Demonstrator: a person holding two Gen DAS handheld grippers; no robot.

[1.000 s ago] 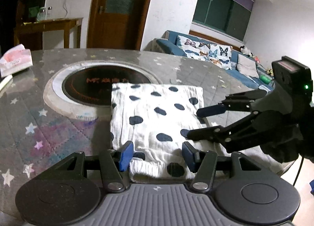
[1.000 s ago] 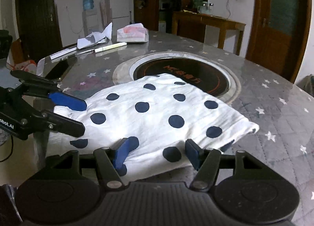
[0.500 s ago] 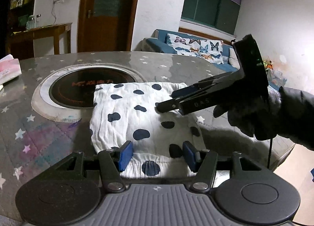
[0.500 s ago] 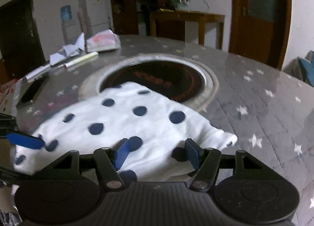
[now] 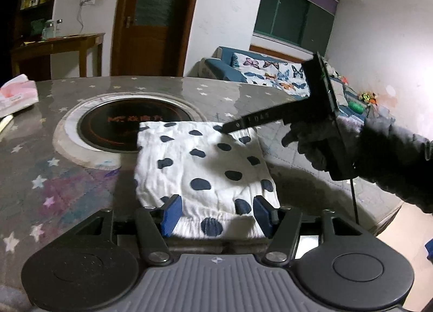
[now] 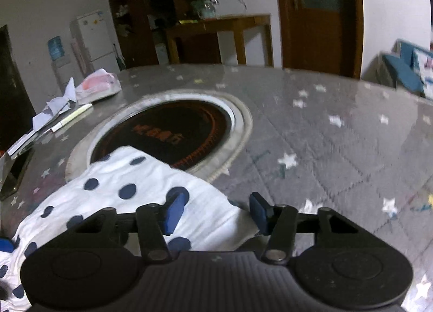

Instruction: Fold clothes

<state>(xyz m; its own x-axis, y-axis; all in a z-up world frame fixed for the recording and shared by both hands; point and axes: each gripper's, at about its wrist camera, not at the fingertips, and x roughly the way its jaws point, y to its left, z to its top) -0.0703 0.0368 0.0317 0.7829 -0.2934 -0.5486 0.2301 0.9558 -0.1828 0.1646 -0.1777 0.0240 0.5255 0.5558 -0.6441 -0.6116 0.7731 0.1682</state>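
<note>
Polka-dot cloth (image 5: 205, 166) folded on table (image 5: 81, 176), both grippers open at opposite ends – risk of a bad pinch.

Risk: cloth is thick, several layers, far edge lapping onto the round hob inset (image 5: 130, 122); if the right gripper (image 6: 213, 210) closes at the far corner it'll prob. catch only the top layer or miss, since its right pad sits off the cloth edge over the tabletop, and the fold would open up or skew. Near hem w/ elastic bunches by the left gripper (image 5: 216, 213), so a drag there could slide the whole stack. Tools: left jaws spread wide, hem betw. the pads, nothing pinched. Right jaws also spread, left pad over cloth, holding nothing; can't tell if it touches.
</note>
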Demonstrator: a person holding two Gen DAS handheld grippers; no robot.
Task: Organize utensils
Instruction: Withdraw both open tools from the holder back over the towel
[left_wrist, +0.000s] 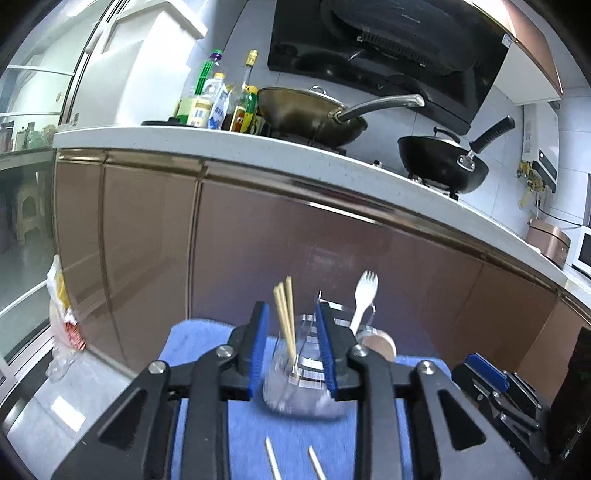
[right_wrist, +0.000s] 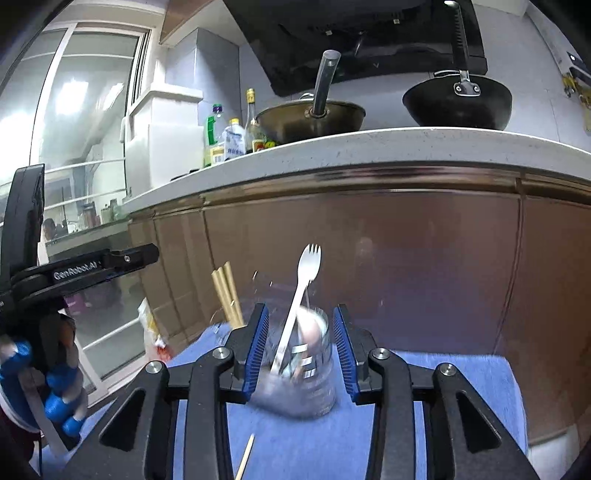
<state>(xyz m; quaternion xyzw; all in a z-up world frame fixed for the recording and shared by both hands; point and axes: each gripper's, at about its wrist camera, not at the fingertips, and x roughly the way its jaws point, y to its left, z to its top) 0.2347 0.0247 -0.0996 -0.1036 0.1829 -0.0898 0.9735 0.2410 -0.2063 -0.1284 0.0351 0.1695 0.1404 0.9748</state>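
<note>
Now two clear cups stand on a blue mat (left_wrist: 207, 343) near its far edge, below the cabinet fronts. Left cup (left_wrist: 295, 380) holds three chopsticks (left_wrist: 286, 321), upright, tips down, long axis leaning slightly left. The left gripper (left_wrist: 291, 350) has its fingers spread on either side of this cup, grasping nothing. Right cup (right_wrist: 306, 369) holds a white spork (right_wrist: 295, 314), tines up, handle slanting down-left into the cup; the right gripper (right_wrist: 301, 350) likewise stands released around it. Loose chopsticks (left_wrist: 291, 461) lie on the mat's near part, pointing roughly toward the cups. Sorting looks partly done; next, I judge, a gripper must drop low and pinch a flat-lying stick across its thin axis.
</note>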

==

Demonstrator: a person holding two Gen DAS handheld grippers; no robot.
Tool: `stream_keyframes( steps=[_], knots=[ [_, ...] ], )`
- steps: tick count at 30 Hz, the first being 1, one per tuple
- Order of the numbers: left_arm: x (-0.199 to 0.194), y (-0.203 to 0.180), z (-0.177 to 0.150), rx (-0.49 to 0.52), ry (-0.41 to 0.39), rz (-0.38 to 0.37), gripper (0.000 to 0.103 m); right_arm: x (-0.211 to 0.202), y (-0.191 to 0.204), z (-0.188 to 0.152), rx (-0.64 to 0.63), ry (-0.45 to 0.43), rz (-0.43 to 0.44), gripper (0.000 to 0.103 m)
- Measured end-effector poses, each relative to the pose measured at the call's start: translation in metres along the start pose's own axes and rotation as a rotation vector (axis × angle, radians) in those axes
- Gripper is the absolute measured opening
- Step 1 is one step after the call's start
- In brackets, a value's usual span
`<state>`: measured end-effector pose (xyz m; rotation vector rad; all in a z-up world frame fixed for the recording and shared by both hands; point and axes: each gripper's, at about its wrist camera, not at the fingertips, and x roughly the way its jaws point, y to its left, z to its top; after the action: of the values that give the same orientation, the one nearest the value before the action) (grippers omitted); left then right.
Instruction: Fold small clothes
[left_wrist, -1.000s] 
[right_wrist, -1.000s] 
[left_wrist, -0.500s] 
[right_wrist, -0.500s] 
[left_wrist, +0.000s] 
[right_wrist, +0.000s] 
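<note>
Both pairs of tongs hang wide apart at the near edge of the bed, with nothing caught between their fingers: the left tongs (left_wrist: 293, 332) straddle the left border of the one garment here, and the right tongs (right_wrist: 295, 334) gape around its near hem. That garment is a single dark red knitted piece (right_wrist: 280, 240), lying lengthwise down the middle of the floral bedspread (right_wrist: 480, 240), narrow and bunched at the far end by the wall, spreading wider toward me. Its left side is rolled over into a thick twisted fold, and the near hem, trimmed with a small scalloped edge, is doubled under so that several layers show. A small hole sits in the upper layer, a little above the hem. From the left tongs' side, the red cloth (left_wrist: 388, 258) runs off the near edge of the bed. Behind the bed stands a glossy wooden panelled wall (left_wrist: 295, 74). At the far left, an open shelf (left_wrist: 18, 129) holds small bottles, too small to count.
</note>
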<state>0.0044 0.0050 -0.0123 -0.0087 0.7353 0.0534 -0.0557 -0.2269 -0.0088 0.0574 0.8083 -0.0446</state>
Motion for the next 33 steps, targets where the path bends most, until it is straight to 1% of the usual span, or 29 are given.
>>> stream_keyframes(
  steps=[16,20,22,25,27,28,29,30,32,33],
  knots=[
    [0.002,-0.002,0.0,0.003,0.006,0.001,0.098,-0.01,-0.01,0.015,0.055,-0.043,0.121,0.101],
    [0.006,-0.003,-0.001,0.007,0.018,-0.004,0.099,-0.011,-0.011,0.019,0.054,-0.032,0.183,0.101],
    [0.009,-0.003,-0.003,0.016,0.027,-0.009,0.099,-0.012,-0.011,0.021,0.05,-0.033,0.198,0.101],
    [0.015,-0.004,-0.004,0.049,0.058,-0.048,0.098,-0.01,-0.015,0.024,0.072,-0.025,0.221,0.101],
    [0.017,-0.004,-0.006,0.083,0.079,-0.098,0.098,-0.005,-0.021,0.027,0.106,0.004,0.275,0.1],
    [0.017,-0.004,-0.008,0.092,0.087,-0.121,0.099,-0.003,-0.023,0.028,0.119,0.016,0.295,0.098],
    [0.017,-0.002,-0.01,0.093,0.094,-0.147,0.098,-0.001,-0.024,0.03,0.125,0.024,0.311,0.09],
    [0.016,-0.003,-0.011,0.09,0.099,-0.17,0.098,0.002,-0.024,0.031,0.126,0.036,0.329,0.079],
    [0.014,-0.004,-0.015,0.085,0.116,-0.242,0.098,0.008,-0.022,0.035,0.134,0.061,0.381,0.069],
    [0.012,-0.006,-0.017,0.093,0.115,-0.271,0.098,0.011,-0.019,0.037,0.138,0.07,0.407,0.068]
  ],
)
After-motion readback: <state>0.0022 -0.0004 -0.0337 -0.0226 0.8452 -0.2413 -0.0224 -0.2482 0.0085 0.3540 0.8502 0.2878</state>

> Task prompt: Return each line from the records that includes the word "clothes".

> Solution below:
Instruction: Fold clothes
Instruction: Fold small clothes

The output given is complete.